YOUR INSTRUCTIONS – The answer should contain all of the records below, each one copied word for word.

:::::

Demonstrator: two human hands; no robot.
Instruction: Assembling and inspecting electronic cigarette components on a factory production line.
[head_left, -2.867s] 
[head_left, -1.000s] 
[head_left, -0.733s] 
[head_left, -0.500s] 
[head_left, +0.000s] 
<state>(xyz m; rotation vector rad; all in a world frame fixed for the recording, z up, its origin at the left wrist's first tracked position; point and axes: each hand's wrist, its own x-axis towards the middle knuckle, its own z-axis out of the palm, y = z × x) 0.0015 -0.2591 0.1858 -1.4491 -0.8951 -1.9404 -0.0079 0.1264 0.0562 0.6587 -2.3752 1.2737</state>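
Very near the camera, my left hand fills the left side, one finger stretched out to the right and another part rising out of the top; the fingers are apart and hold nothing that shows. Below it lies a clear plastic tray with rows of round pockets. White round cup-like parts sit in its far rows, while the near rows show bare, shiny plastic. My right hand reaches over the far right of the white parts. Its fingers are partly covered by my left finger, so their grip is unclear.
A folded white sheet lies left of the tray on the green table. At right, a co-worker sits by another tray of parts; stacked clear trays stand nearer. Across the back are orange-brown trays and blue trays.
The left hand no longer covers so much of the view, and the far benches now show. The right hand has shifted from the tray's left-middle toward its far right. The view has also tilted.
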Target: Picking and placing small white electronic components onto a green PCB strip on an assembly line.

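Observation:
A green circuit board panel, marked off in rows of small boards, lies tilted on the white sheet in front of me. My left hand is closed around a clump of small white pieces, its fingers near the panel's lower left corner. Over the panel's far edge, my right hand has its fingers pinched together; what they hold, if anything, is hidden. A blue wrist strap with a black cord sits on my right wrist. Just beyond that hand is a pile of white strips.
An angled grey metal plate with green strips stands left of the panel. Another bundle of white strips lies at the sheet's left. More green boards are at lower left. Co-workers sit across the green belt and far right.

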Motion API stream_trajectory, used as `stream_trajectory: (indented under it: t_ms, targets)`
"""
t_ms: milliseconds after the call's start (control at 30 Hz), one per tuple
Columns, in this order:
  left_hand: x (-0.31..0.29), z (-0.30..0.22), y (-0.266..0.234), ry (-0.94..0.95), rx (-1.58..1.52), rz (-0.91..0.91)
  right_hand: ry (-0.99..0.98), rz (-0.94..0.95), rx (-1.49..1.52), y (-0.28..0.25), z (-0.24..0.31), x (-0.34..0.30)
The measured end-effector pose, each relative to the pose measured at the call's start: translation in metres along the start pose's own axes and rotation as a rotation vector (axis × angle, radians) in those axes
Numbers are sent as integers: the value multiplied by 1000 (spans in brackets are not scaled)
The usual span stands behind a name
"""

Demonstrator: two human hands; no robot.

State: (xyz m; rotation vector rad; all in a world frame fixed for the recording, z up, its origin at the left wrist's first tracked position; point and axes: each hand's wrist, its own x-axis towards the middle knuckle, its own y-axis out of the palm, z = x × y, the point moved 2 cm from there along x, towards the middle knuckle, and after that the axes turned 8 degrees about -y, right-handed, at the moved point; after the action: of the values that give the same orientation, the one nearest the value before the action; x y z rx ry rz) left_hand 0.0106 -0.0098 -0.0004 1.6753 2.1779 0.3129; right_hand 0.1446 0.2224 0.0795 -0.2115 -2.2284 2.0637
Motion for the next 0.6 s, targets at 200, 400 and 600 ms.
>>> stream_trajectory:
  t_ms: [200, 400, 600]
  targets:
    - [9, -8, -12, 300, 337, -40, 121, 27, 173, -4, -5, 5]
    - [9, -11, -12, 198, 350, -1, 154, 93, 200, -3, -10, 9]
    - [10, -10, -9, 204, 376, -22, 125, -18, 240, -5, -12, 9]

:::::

ANSWER FOR THIS EXERCISE –
Demonstrator: two human hands; no robot.
Instruction: Assembling and inspecting electronic cigarette components on a factory production line.
[head_left, -2.867s] 
[head_left, -1.000s] 
[head_left, -0.733s] 
[head_left, -0.500s] 
[head_left, +0.000s] 
<state>(xyz m; rotation vector rad; all in a world frame fixed for the recording, z up, its origin at the left wrist's first tracked position; point and axes: each hand's wrist, its own x-axis towards the middle knuckle, its own z-axis out of the palm, y = z × x) 0.0015 -0.2591 0.1858 -1.4491 -0.8951 -1.9404 -0.0079 0.1264 0.0562 0.6587 -2.3752 1.2737</state>
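Very near the camera, my left hand fills the left side, one finger stretched out to the right and another part rising out of the top; the fingers are apart and hold nothing that shows. Below it lies a clear plastic tray with rows of round pockets. White round cup-like parts sit in its far rows, while the near rows show bare, shiny plastic. My right hand reaches over the far right of the white parts. Its fingers are partly covered by my left finger, so their grip is unclear.
A folded white sheet lies left of the tray on the green table. At right, a co-worker sits by another tray of parts; stacked clear trays stand nearer. Across the back are orange-brown trays and blue trays.
The left hand no longer covers so much of the view, and the far benches now show. The right hand has shifted from the tray's left-middle toward its far right. The view has also tilted.
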Target: Picking and placing small white electronic components onto a green PCB strip on an assembly line.

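Observation:
A green circuit board panel, marked off in rows of small boards, lies tilted on the white sheet in front of me. My left hand is closed around a clump of small white pieces, its fingers near the panel's lower left corner. Over the panel's far edge, my right hand has its fingers pinched together; what they hold, if anything, is hidden. A blue wrist strap with a black cord sits on my right wrist. Just beyond that hand is a pile of white strips.
An angled grey metal plate with green strips stands left of the panel. Another bundle of white strips lies at the sheet's left. More green boards are at lower left. Co-workers sit across the green belt and far right.
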
Motion API stream_trajectory, used as `stream_trajectory: (indented under it: t_ms, targets)`
"""
t_ms: milliseconds after the call's start (control at 30 Hz), one per tuple
Columns, in this order:
  left_hand: x (-0.31..0.29), z (-0.30..0.22), y (-0.266..0.234), ry (-0.94..0.95), rx (-1.58..1.52), rz (-0.91..0.91)
  right_hand: ry (-0.99..0.98), rz (-0.94..0.95), rx (-1.49..1.52), y (-0.28..0.25), z (-0.24..0.31), x (-0.34..0.30)
The measured end-effector pose, each relative to the pose measured at the call's start: translation in metres along the start pose's own axes and rotation as a rotation vector (axis × angle, radians) in those axes
Numbers are sent as integers: the value multiplied by 1000 (spans in brackets are not scaled)
The usual span stands behind a name
"""

Demonstrator: two human hands; no robot.

State: (xyz m; rotation vector rad; all in a world frame fixed for the recording, z up, its origin at the left wrist's first tracked position; point and axes: each hand's wrist, its own x-axis towards the middle knuckle, its own y-axis out of the palm, z = x × y, the point moved 2 cm from there along x, towards the middle knuckle, and after that the axes turned 8 degrees about -y, right-handed, at the moved point; after the action: of the values that give the same orientation, the one nearest the value before the action; x y z rx ry rz) left_hand 0.0106 -0.0098 -0.0004 1.6753 2.1779 0.3129; right_hand 0.1446 0.2224 0.0795 -0.2115 -2.2284 2.0637
Motion for the next 0.6 s, targets at 200, 400 and 600 ms.
>>> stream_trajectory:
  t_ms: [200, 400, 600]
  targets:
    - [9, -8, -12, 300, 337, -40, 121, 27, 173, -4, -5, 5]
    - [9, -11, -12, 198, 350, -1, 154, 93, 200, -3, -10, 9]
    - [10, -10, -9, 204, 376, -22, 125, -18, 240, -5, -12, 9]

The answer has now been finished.